Cary was also impressed by Taiwan's Ministry of Health's intention to assess its COVID-19 case numbers in early 2021 – and impressed by the low cost of some of the hacks. The documents show that I-Soon demanded $55,000 to hack Vietnam's Ministry of Economy, he said.
Although some chat recordings reference NATO, there is no evidence of a successful hack of any NATO country, an initial review of the data by The Associated Press found. But that doesn't mean state-backed Chinese hackers aren't trying to hack the U.S. and its allies. If the leaker is in China, which is likely, Cary said that “sharing information about hacking attacks on NATO would be really, really inflammatory” – a risk that could make Chinese authorities even more determined to identify the hacker .
Mathieu Tartare, a malware researcher at cybersecurity firm ESET, says it linked I-Soon to a Chinese state-run hacking group called Fishmonger, which it actively tracks and wrote about in January 2020 after the group participated in student protests at universities in Hong Kong had hacked. He said that since 2022, Fishmonger has targeted governments, NGOs and think tanks across Asia, Europe, Central America and the United States.
French cybersecurity researcher Baptiste Robert also combed through the documents and said I-Soon appeared to have found a way to access accounts.
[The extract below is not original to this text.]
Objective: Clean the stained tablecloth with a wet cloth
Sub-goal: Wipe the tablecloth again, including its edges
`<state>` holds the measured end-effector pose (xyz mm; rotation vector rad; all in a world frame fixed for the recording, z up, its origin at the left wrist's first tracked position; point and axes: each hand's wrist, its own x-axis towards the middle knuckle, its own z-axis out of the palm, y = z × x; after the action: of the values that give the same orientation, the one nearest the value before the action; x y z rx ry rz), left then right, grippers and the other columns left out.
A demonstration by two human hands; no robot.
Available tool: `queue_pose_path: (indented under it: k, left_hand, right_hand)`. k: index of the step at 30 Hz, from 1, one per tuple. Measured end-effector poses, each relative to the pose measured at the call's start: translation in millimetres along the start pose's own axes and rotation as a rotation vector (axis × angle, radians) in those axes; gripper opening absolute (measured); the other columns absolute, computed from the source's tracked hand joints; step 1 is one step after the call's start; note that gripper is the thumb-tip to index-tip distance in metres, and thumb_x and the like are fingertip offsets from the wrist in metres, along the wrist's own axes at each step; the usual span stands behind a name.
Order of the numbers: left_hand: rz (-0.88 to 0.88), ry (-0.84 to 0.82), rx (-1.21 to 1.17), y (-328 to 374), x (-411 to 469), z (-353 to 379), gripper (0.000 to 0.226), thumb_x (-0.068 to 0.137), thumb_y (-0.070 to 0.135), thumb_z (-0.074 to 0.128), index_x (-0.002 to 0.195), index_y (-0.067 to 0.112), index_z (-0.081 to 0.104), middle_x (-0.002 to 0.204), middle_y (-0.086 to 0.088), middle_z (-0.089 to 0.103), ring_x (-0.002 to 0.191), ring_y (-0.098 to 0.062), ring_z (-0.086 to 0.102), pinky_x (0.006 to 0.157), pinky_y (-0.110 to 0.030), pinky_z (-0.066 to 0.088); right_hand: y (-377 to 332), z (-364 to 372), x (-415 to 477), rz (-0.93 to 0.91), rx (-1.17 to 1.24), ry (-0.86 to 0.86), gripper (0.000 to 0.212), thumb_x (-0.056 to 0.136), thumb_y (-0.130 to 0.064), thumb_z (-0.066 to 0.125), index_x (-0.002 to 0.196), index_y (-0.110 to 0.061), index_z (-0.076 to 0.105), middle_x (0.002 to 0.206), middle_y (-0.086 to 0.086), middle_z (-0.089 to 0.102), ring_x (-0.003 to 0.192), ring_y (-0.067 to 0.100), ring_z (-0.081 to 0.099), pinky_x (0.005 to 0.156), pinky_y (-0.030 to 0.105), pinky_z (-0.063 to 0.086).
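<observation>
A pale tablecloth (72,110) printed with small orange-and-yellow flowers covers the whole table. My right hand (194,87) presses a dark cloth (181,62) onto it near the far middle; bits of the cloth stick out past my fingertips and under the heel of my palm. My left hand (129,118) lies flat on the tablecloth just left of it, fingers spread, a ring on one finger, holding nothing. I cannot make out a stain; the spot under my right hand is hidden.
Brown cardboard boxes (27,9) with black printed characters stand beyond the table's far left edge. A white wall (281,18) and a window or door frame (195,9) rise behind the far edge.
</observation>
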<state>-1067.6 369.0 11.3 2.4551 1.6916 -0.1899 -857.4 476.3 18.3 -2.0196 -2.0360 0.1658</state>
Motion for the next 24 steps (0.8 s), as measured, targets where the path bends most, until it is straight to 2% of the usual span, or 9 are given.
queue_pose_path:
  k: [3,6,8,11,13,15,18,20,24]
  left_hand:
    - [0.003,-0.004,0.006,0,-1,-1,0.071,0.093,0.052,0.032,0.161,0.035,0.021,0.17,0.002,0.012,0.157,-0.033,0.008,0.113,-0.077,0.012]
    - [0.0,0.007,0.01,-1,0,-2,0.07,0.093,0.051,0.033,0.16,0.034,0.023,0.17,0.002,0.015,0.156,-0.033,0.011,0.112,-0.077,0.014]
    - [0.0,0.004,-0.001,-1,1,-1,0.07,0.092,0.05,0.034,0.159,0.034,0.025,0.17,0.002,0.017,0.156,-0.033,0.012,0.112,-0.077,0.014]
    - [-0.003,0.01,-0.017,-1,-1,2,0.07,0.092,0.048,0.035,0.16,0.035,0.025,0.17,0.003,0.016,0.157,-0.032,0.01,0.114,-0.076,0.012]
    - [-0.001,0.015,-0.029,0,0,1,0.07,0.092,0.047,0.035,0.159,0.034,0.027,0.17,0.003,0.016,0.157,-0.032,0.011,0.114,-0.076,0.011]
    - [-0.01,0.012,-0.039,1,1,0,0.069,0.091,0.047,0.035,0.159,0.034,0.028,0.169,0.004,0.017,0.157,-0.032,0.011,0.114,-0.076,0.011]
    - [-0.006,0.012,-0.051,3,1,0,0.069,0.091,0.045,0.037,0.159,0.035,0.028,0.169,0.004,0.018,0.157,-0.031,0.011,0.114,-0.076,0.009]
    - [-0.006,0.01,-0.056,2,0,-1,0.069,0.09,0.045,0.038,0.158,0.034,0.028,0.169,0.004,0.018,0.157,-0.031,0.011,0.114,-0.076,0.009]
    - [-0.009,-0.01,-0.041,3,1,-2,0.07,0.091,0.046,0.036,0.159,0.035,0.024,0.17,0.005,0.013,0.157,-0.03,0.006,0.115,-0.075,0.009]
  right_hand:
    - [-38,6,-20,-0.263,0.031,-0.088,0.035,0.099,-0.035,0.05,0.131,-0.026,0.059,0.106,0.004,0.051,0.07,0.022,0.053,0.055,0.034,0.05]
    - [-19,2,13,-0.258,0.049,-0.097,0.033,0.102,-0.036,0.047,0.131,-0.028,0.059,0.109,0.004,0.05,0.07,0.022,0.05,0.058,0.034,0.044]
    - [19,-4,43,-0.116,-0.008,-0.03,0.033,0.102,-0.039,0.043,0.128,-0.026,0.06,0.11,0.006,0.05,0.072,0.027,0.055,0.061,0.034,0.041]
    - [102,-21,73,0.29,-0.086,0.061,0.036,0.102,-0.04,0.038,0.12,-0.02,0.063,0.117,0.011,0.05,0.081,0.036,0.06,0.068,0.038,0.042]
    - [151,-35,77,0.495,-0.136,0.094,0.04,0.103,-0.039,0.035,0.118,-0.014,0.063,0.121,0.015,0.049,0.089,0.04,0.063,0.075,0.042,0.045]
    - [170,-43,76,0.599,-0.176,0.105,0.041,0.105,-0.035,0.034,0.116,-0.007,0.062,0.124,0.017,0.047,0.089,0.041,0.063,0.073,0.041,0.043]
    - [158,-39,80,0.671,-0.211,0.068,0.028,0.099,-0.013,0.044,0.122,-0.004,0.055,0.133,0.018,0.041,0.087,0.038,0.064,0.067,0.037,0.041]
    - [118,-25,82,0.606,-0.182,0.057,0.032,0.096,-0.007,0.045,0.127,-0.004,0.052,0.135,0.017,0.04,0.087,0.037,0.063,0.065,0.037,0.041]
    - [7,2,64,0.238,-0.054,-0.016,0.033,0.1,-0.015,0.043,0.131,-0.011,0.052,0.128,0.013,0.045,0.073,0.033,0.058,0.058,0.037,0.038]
He said U.S. cyber operators and their allies were among the potential suspects in the I-Soon leak because it was in their interests lies in uncovering Chinese state hacking activities.
A US Cyber Command spokeswoman declined to comment on whether the National Security Agency or Cybercom were involved in the leak. An email to X's press office replied: “Busy now, please check back later.”
Western governments, including the United States, have taken measures in recent years to prevent China's government surveillance and harassment of government critics abroad. Laura Harth, campaign director at Safeguard Defenders, an advocacy group focused on human rights in China, said such tactics incite fear of the Chinese government among Chinese and foreign citizens abroad, suppress criticism and lead to self-censorship. “They are a looming threat that is just constantly there and very difficult to shake off.”
Last year, U.S. officials indicted 40 members of Chinese police units tasked with harassing family members of Chinese dissidents abroad and spreading pro-Beijing content online. The charges describe tactics similar to those described in the I-Soon documents, Harth said. Chinese officials have accused the United States of similar activities. U.S. officials, including FBI Director Chris Wray, have recently complained that Chinese state hackers are planting malware that could damage civilian infrastructure.
On Monday, Mao Ning, a Chinese Foreign Ministry spokeswoman, said the U.S. government has long been working to endanger China's critical infrastructure. She called on the US to “stop using cybersecurity issues to denigrate other countries.”
___
Kang reported from Chengdu, China. AP journalists Didi Tang in Washington, D.C. and Larry Fenn in New York contributed to this report.